More guidance is needed for UK local councils looking to reduce pension contributions, according to LCP.

The call comes as Kensington and Chelsea Pension Fund’s investment committee voted for council pension contributions to be cut to zero for the next financial year.

According to LCP, the move by the council comes against the backdrop of the Local Government Pension Scheme (LGPS) having an estimated surplus of more than £100bn.

Councils across England and Wales are currently paying more than £6bn per annum into the LGPS for new benefits being built up and the contribution rates were last set based on the position as at 31 March 2022.

The actual contribution rate required to provide for these new benefits, based on the position today, could be half the rate at 31 March 2022. This means councils could reduce their contributions, freeing up more money to spend on local services.

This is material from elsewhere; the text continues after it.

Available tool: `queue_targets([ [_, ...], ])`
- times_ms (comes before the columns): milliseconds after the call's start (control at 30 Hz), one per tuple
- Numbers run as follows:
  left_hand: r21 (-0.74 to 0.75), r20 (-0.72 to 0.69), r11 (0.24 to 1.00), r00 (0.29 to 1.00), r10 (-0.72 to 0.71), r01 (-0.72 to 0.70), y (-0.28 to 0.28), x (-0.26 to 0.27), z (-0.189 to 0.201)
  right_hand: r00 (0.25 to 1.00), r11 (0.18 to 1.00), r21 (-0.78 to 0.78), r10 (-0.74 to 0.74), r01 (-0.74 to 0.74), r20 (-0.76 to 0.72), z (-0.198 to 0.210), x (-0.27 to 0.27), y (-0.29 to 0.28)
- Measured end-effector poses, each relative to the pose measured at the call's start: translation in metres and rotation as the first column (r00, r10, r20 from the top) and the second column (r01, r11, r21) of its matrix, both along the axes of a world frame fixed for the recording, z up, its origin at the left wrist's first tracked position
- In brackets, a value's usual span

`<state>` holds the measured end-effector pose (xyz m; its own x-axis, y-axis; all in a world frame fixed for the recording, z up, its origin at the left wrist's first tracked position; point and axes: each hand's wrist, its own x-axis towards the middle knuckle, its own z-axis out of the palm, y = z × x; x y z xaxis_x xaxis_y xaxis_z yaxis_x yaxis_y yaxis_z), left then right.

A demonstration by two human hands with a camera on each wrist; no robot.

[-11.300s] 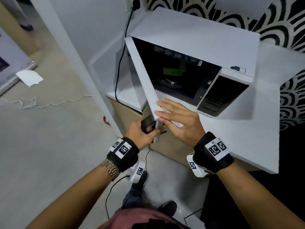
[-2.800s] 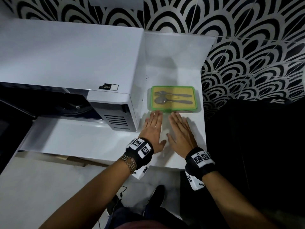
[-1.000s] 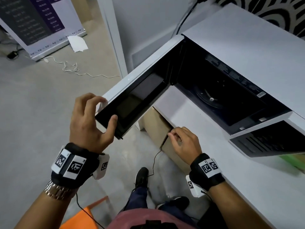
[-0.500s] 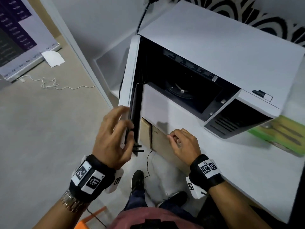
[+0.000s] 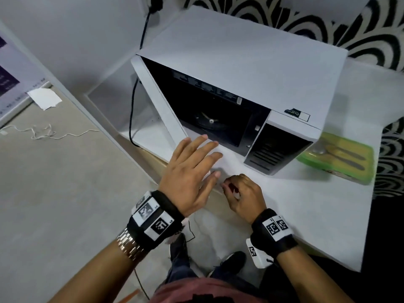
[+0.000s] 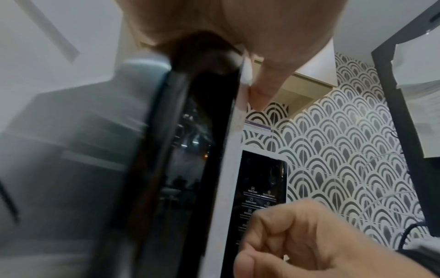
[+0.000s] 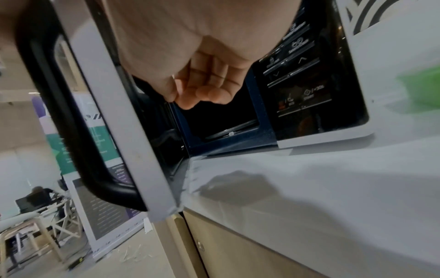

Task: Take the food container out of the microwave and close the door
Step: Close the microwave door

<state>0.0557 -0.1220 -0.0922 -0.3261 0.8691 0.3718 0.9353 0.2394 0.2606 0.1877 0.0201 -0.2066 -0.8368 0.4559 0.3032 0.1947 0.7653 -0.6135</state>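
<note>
The white microwave (image 5: 251,62) stands on the counter with its door (image 5: 159,101) partly open, and the dark cavity with its turntable (image 5: 209,121) holds nothing. My left hand (image 5: 192,171) lies flat with straight fingers against the door's free edge. In the left wrist view its thumb (image 6: 264,84) touches the door's edge (image 6: 228,150). My right hand (image 5: 240,191) rests at the counter's front edge with its fingers (image 7: 207,88) curled and holding nothing. The green-lidded food container (image 5: 341,158) with cutlery on its lid sits on the counter to the right of the microwave.
The white counter (image 5: 295,204) ends just in front of my hands, with a beige cabinet (image 7: 238,244) below. A black power cord (image 5: 133,106) hangs left of the microwave. The control panel (image 7: 304,84) is right of the cavity. Patterned tiles (image 5: 371,29) back the counter.
The door has swung from sticking straight out to partway closed. My left hand went from gripping its edge to lying flat on it. My right hand stayed at the counter's edge.
</note>
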Motion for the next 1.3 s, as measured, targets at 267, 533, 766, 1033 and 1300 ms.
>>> queue_targets([
  [267, -0.046, -0.042, 0.997, 0.998, -0.057, 0.055, 0.064, -0.004, 0.003, 0.968, 0.992, 0.033, -0.11, 0.12, -0.224, 0.038, 0.002, 0.019],
  [533, -0.107, -0.078, 0.986, 0.987, -0.138, 0.13, 0.098, -0.019, 0.004, 0.976, 0.994, -0.08, -0.091, 0.077, -0.198, 0.042, 0.006, 0.028],
  [766, -0.142, -0.105, 0.964, 0.965, -0.24, 0.225, 0.115, -0.033, 0.008, 0.97, 0.937, -0.281, -0.234, 0.207, -0.065, 0.048, -0.01, 0.018],
  [1033, -0.373, -0.201, 0.875, 0.894, -0.401, 0.309, 0.136, -0.086, 0.03, 0.909, 0.763, -0.571, -0.412, 0.302, -0.069, 0.052, -0.051, -0.008],
  [1300, -0.445, -0.2, 0.834, 0.872, -0.446, 0.325, 0.148, -0.113, 0.037, 0.702, 0.481, -0.79, -0.706, 0.381, -0.091, 0.038, -0.095, -0.009],
])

However, according to Tim Gilbert, partner at LCP, there should be more guidance on how councils should make such requests and how funds should consider these requests given other councils may soon follow suit.

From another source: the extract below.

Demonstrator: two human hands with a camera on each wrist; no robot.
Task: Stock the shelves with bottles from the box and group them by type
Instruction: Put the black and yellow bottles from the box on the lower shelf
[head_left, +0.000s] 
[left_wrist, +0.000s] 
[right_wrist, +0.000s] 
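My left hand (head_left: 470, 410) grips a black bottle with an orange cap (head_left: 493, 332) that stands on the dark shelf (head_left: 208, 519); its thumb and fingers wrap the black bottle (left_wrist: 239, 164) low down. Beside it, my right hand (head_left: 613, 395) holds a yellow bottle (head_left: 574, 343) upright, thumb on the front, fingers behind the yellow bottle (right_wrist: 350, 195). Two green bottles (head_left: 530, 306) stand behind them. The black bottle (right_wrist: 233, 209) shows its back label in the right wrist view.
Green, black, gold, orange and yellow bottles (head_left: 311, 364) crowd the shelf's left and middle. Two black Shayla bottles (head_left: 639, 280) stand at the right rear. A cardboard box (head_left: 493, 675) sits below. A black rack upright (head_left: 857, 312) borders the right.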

Gilbert believes the current situation leaves fund actuaries and committee members in a “very difficult” position.

Accounts show the Kensington and Chelsea Pension Fund as a whole had assets at 31 March 2024 of more than £1.8bn.

The total council contributions to the fund were around £10m in the year to 31 March 2024 – equivalent to 6% of the £175m services budget for the council over the same period.

The report from the council’s investment committee on 4 February said that given its funding level reduction in contribution rates “would have only a marginal impact on future outcomes and should not have a detrimental effect on the ability of the fund to pay pension benefits”.

The report also noted that the reduction in contribution rates to 0% would save the council £9m over the year to 31 March – which it said could have a material impact on the council’s ability to provide services.

However, the move was not supported by the fund’s actuary Steven Scott of Hymans Robertson.

In a separate report, Scott said: “At a meeting held on the evening of 21 January 2025, I confirmed that I would not be able to certify an employer rate of 0% for the 2025/26 year, at the current time.”

He cited the importance of “wider governance and risk implications” and added: “It would be inappropriate for me to set the rate at this level as part of an inter-valuation contribution rate review (or indeed at any level lower than 7.5% of pay).”

Scott added that the regulatory framework “does not permit allowance to be made for current market conditions when reviewing contribution rates between formal triennial valuations” and therefore he “cannot certify a nil rate as the necessary analysis, due diligence and consultation required to do so has not happened”.

He added that reducing the rate to 0% may lead to expectations that this is a sustainable rate in the long term.

However, according to Gilbert, Kensington and Chelsea will not be the only council considering reducing their employer contribution given the current strong funding levels in the LGPS and the pressures on finances across the public sector.